→ Exercise aim: In the listing below, find the line containing "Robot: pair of" and the line containing "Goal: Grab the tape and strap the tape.". Repeat exactly those two lines and every line between them, nothing more.

→ Data for review:
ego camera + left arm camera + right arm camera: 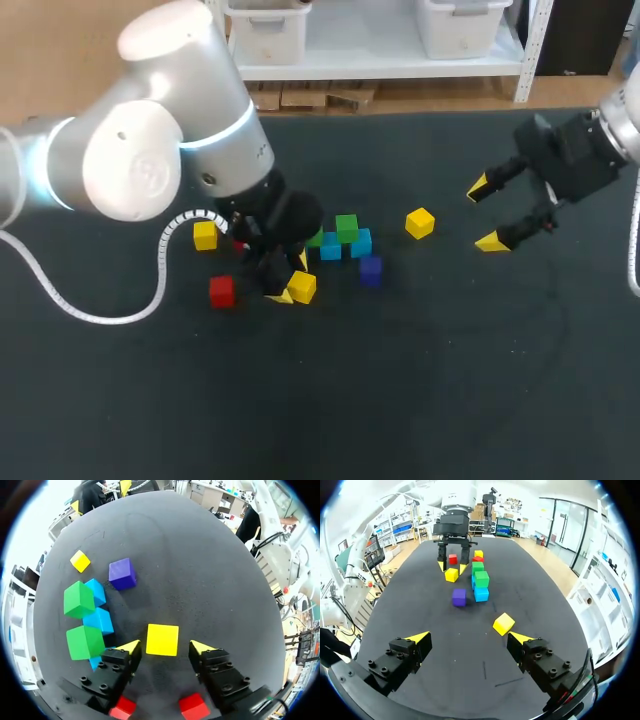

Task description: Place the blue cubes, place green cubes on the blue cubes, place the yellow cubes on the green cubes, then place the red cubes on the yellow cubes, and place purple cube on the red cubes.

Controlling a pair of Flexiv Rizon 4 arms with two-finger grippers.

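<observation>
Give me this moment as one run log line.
left gripper open around yellow cube | right gripper open, holding nothing | green cubes on blue cubes | no yellow stacked yet

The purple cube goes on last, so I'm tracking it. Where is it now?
In the head view the purple cube lies near the middle of the table, just on the robot's side of the rightmost blue cube, not touching it.

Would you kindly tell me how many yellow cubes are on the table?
3. One yellow cube sits between the left end effector's open fingers, a second beside the white cable, a third alone towards the right end effector. Others may be hidden.
</observation>
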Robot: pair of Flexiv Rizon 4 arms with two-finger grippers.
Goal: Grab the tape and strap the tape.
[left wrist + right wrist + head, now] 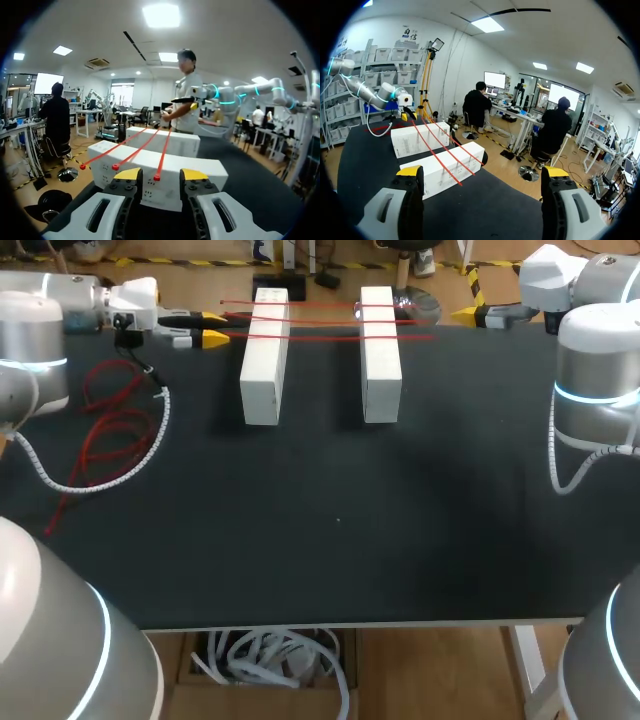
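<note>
- Three red tape strips lie side by side across two white blocks that stand apart on the black worktop.
- The left gripper sits right at the nearer block, at the strips' knobbed ends, with its fingers released and apart and nothing clamped.
- From the left wrist, one strip end shows between the yellow fingertips. The other two ends lie just beside the gripper, off to one side.
- I cannot tell whether that one end touches either finger or only hangs ahead of them.
- The right gripper is spread wide and holds nothing. The blocks and strips lie ahead of it and off to one side, well apart from its fingers.
- From the right wrist the strips run slantwise over both blocks, and the left gripper shows small beyond the farther block.
- In the head view the right gripper is mostly hidden behind its own arm, with only one yellow tip showing.
- The strips' far ends are too thin to follow past the second block, and I cannot tell whether they are stuck to the blocks or just resting on them.
- Loops of red cable lie on the worktop under the left arm.
</note>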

→ Task response:
Robot: pair of Flexiv Rizon 4 arms with two-finger grippers.
Goal: Grab the tape and strap the tape.

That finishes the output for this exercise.